What to produce ::
Quote every line below exactly as it reads.

*** Opening Information supplied ***

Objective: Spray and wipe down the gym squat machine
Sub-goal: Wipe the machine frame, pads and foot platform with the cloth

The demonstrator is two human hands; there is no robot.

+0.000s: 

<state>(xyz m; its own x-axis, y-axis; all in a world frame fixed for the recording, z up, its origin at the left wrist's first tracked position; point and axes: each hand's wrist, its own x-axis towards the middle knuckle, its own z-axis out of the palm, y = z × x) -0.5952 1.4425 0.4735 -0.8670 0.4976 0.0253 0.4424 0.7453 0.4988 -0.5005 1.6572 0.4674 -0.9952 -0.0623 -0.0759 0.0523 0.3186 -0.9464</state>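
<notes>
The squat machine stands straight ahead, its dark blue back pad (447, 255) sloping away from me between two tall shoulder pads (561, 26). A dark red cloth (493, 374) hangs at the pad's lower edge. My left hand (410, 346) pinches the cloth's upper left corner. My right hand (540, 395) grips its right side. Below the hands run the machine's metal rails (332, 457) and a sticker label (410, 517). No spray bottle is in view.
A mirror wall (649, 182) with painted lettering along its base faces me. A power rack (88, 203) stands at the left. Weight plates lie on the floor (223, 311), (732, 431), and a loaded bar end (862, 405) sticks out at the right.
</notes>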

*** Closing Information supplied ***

Task response ::
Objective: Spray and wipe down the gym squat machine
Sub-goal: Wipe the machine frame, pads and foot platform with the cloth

The demonstrator is two human hands; there is no robot.

+0.000s: 

<state>(xyz m; its own x-axis, y-axis; all in a world frame fixed for the recording, z up, its origin at the left wrist's first tracked position; point and axes: each hand's wrist, its own x-axis towards the middle knuckle, its own z-axis out of the palm, y = z × x) -0.5952 1.4425 0.4735 -0.8670 0.4976 0.0253 0.4424 0.7453 0.4988 -0.5005 1.6572 0.4674 -0.9952 -0.0623 -0.0759 0.0523 0.3186 -0.9464</state>
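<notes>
The squat machine stands straight ahead, its dark blue back pad (447, 255) sloping away from me between two tall shoulder pads (561, 26). A dark red cloth (493, 374) hangs at the pad's lower edge. My left hand (410, 346) pinches the cloth's upper left corner. My right hand (540, 395) grips its right side. Below the hands run the machine's metal rails (332, 457) and a sticker label (410, 517). No spray bottle is in view.
A mirror wall (649, 182) with painted lettering along its base faces me. A power rack (88, 203) stands at the left. Weight plates lie on the floor (223, 311), (732, 431), and a loaded bar end (862, 405) sticks out at the right.
</notes>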

Nothing more remains to be added to this answer.